→ **Problem details**: Please give back the listing below word for word, without the images.

→ **Data below**:
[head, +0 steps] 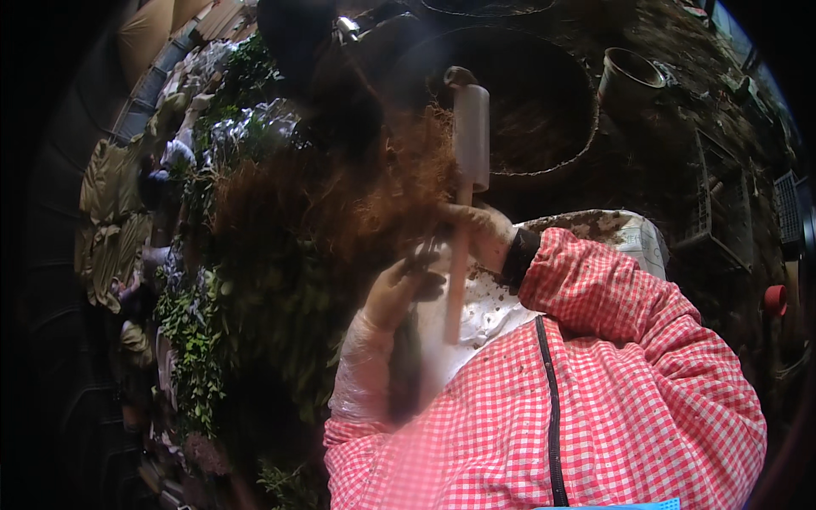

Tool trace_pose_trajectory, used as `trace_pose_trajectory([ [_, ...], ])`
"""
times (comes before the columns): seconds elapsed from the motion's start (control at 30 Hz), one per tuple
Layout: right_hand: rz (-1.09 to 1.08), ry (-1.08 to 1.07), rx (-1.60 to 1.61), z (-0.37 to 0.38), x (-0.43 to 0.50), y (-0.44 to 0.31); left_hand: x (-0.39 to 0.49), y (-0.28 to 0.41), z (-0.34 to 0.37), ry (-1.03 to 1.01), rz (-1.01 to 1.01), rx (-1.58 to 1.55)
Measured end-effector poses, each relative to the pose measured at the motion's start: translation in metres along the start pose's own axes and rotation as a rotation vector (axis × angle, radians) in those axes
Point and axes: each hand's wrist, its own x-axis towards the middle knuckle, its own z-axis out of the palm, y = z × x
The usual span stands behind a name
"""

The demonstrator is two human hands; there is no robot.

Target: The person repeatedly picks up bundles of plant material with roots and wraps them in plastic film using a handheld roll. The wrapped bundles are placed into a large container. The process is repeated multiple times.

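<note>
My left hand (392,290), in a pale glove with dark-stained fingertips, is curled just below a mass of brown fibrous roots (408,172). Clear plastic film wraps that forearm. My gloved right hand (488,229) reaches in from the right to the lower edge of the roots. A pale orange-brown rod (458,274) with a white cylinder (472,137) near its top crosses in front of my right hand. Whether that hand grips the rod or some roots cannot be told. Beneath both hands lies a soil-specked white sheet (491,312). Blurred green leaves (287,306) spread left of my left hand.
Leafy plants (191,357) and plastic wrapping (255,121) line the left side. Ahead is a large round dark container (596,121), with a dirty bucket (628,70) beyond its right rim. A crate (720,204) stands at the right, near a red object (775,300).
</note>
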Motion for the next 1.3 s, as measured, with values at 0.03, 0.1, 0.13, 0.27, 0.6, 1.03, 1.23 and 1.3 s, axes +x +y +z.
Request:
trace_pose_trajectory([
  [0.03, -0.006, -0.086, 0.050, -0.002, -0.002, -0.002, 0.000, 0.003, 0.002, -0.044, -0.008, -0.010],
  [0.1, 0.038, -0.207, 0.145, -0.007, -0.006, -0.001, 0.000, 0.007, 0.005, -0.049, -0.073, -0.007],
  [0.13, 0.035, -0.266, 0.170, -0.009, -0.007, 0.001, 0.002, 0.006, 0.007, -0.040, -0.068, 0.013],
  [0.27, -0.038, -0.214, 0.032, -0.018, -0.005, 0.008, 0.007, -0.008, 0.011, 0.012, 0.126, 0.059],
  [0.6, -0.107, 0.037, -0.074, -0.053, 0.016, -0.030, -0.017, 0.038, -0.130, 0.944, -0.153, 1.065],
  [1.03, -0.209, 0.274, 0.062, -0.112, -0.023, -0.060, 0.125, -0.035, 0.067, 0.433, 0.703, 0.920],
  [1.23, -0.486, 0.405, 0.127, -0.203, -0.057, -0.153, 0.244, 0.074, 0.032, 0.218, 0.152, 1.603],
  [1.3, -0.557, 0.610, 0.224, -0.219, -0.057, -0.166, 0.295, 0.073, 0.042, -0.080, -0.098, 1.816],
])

→ **Solution for this problem**:
[head, +0 steps] 

Tool trace_pose_trajectory, used as `trace_pose_trajectory([ [_, ...], ])`
"""
times (comes before the columns): seconds elapsed from the motion's start (control at 30 Hz), one per tuple
Layout: right_hand: rz (-1.09 to 1.08), ry (-1.08 to 1.07), rx (-1.60 to 1.61), z (-0.37 to 0.38), x (-0.43 to 0.50), y (-0.44 to 0.31); left_hand: x (-0.39 to 0.49), y (-0.28 to 0.41), z (-0.34 to 0.37), ry (-1.03 to 1.01), rz (-1.01 to 1.01), rx (-1.58 to 1.55)
Measured end-effector poses, each relative to the pose measured at the motion's start: translation in metres along the start pose's own axes and rotation as a rotation vector (axis × angle, radians) in those axes
Point and axes: each hand's wrist, its own x-axis towards the middle knuckle, its own z-axis out of the palm, y = z × x
The usual span stands behind a name
"""

The demonstrator is two human hands; there is no robot.

Target: The person repeatedly picks up bundles of plant material with roots and wraps them in plastic film using a handheld roll. The wrapped bundles are placed into a large container. The process is repeated multiple times.

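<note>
My left hand (392,290), in a pale glove with dark-stained fingertips, is curled just below a mass of brown fibrous roots (408,172). Clear plastic film wraps that forearm. My gloved right hand (488,229) reaches in from the right to the lower edge of the roots. A pale orange-brown rod (458,274) with a white cylinder (472,137) near its top crosses in front of my right hand. Whether that hand grips the rod or some roots cannot be told. Beneath both hands lies a soil-specked white sheet (491,312). Blurred green leaves (287,306) spread left of my left hand.
Leafy plants (191,357) and plastic wrapping (255,121) line the left side. Ahead is a large round dark container (596,121), with a dirty bucket (628,70) beyond its right rim. A crate (720,204) stands at the right, near a red object (775,300).
</note>
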Motion for the next 1.3 s, as measured, with values at 0.03, 0.1, 0.13, 0.27, 0.6, 1.03, 1.23 and 1.3 s, axes +x +y +z.
Request:
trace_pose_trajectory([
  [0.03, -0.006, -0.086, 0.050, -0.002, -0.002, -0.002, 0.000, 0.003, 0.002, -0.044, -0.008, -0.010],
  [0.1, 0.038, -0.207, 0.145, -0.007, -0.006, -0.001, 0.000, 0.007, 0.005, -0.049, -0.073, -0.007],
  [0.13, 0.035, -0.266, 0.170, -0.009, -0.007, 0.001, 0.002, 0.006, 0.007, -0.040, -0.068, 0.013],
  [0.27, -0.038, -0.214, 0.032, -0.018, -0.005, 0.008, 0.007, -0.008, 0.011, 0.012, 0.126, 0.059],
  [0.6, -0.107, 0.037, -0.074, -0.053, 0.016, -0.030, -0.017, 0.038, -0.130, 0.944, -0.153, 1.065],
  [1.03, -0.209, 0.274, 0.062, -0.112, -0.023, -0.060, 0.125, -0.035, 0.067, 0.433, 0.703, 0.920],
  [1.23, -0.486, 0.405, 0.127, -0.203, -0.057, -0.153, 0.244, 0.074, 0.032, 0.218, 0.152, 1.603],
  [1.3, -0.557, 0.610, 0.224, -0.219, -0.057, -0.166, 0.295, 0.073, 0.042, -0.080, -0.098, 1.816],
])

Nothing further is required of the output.